昨日で「芝山仁王尊 観音教寺」の境内紹介は終わりましたが、もう一つ、どうしても外せない「仁王門」。
「仁王門」の紹介は一通り終わっているのにと思われそうですが、残したものは、実は彫刻の数々。 寺社彫刻が大好きな私にとって、この「仁王門」は、いつまで見ても見飽きない彫刻の宝庫。 「懸魚」に踊る龍にはどうやら翼があるようで、とすればこれは伝説の霊獣「翼竜」。四龍を率いる龍の王たる存在。
「斗栱(ときょう)」の隙間部分にさり気なく掘り込まれているのは「木菟(ミミズク)」の彫刻。
古来より木菟は魔除けと幸福をもたらす鳥とされており、壁にその所在場所が記されていました。 それにしても何と言う素敵な遊び心でしょうか😄 彫り上げた時の職人の顔が目に浮かびます。
畳敷きの内陣の奥に収められている「お仁王様」。早朝ゆえか内陣の扉は固く閉ざされています。 残念ながら「お仁王様」は拝観できませんでしたが、代わりに扉に彫刻された龍は全部見ることができました。
一見同じように見えて、実は全ての龍がそれぞれ異なった姿を見せて、小さな升目に収まっています。高みを見上げるもの、飛翔せんと身構えるもの、固くわが身を丸めたまま息を潜め何かを待つもの。おそらく全ての龍にそれぞれの物語があるのでしょう。

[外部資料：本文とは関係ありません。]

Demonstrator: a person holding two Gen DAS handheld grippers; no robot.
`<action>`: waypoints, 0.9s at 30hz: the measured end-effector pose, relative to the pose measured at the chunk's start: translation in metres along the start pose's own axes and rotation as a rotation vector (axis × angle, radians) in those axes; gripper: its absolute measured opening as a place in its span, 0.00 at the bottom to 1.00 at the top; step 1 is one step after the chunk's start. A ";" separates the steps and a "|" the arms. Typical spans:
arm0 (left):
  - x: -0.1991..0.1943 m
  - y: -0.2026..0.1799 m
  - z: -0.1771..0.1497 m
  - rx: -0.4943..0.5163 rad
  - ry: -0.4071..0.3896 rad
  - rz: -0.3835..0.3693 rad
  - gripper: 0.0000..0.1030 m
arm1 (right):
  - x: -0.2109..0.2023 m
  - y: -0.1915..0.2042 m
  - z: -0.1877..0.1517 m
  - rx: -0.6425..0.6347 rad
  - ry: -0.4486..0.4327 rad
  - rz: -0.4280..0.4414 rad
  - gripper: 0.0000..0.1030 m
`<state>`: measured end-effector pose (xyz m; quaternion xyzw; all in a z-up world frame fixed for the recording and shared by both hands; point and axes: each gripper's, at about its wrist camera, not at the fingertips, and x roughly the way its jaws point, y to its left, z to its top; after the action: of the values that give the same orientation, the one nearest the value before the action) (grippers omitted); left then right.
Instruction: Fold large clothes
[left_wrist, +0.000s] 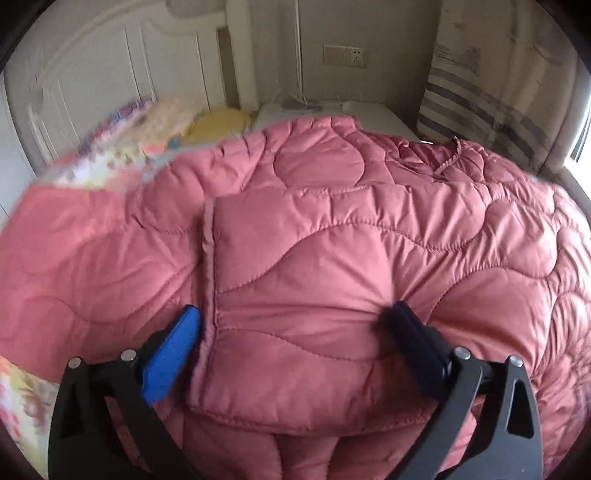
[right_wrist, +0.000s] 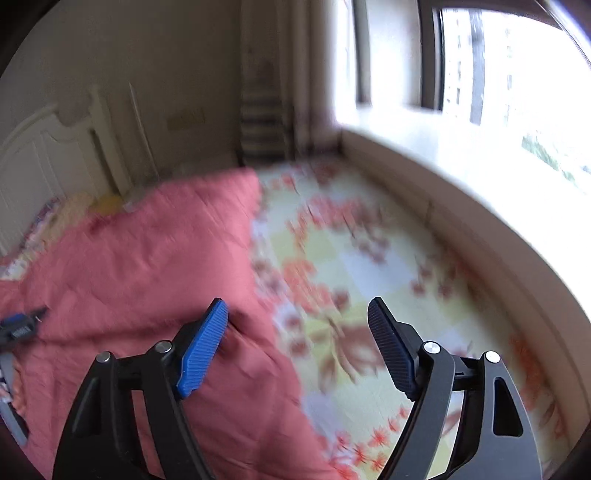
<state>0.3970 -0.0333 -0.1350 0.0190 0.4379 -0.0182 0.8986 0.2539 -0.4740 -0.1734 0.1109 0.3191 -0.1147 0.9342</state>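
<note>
A pink quilted coat (left_wrist: 332, 229) lies spread across the bed, with a folded flap (left_wrist: 295, 280) resting on top of it near me. My left gripper (left_wrist: 295, 323) stands open wide over that flap. Its blue pad (left_wrist: 173, 354) sits by the flap's seamed left edge and its dark pad (left_wrist: 413, 343) touches the padding on the right. In the right wrist view the coat (right_wrist: 140, 266) fills the left half. My right gripper (right_wrist: 297, 321) is open and empty above the coat's right edge. The left gripper (right_wrist: 18, 330) shows at that view's left border.
A floral bed sheet (right_wrist: 351, 266) lies bare to the right of the coat. A beige ledge (right_wrist: 461, 236) under a bright window (right_wrist: 509, 74) bounds it. A white headboard (left_wrist: 103, 74), pillows (left_wrist: 155, 125), a white nightstand (left_wrist: 332, 110) and a striped curtain (left_wrist: 480, 96) stand behind.
</note>
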 end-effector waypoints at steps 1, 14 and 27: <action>-0.001 0.002 0.000 -0.011 0.002 -0.011 0.98 | -0.003 0.007 0.006 -0.020 -0.021 0.015 0.70; 0.000 0.004 0.000 -0.008 0.002 -0.010 0.98 | 0.065 0.056 0.021 -0.182 0.189 0.096 0.43; 0.002 0.003 0.001 -0.012 0.002 -0.011 0.98 | 0.097 0.071 0.062 -0.235 0.201 0.084 0.44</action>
<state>0.3992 -0.0301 -0.1361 0.0113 0.4392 -0.0206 0.8981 0.3842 -0.4377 -0.1759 0.0250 0.4171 -0.0258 0.9082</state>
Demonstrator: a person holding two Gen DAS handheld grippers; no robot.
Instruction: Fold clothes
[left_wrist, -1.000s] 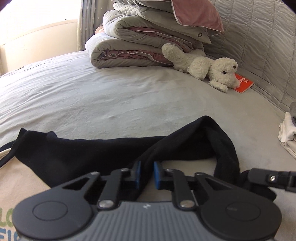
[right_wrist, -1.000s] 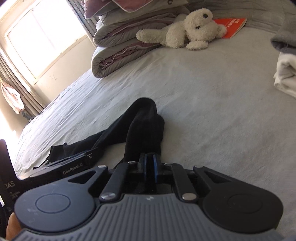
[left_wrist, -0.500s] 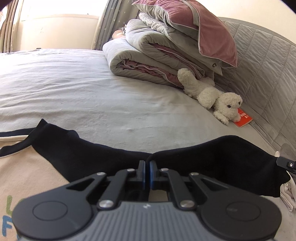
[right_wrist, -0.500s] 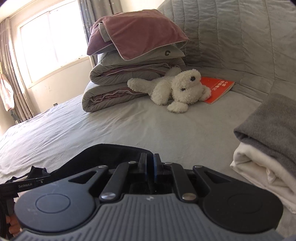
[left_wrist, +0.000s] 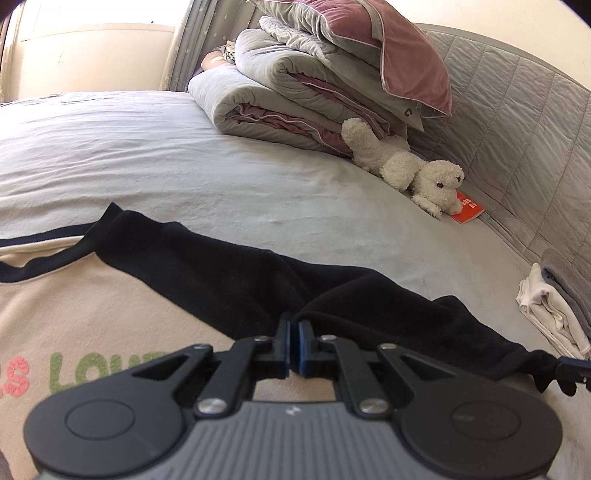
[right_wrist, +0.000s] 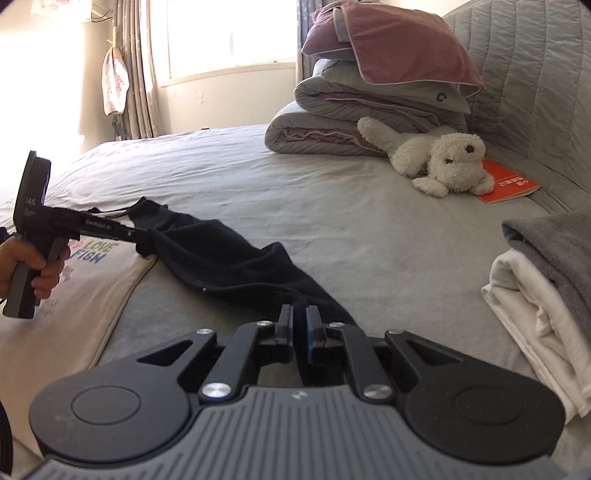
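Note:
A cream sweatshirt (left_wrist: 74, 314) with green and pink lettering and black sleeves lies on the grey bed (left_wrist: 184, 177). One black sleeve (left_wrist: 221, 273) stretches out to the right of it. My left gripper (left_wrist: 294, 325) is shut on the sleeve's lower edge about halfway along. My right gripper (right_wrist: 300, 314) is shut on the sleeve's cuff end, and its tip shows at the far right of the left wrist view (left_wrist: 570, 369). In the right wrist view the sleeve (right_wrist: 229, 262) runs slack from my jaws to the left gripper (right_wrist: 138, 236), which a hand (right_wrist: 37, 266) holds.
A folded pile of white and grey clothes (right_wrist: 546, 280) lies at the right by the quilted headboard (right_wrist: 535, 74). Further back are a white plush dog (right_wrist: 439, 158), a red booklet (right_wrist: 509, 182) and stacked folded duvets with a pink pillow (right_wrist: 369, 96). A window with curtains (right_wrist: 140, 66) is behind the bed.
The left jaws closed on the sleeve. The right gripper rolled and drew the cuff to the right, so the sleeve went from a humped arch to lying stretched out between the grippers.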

寺社彫刻の大スター的存在とも言える「龍」は、通常だと左右の門にあたる場所の上にもいます。 その行く手にあるものの確かな存在を見知っているかのように、ひたすらに前を向いて進む「龍」。
一方、何度も何度も後ろを振り返る「龍」。その目線の先にはひたすらに着いてくる小さな「龍」の姿があります。 伝説の霊獣とされる龍ですが、こうして彫刻に現された姿には万物共通の親子の慈愛が感じられます。
「龍」に負けない寺社彫刻の花形は、貫から下界の四方を見下ろす獅子たち。こちらも流石の迫力。
古来より「獅子」は守護に長けた霊獣として、神社仏閣の様々な場所で活躍しています。 ついでに書いちゃうと、神社に良く見られる狛犬では、角が無いものだけを「獅子」と呼びます。
木組みの僅かな隙間に掘り込まれた唐獅子と牡丹、獅子は神威ある霊獣、牡丹は百花の王で、この取り合わせは最強とされています。
大切な建築物に「水」に関わるものを彫刻するのは、火災除けのまじない的意味合いからとされます。 「波間に遊ぶ千鳥」は、そうした意味も含めながら、なおかつ装飾性を失わない美しい構図。
これも同じ意味合いを持ちますが、特に玄武は四神獣の一つ。守護と火防を併せ持っています。
実際にはもっと多彩な彫刻があるのですが、それを収めるには私達の腕とカメラでは役不足😔 それでもファイルに保存したアルバムを見返すたびに、その時の記憶は鮮明に蘇ってきます。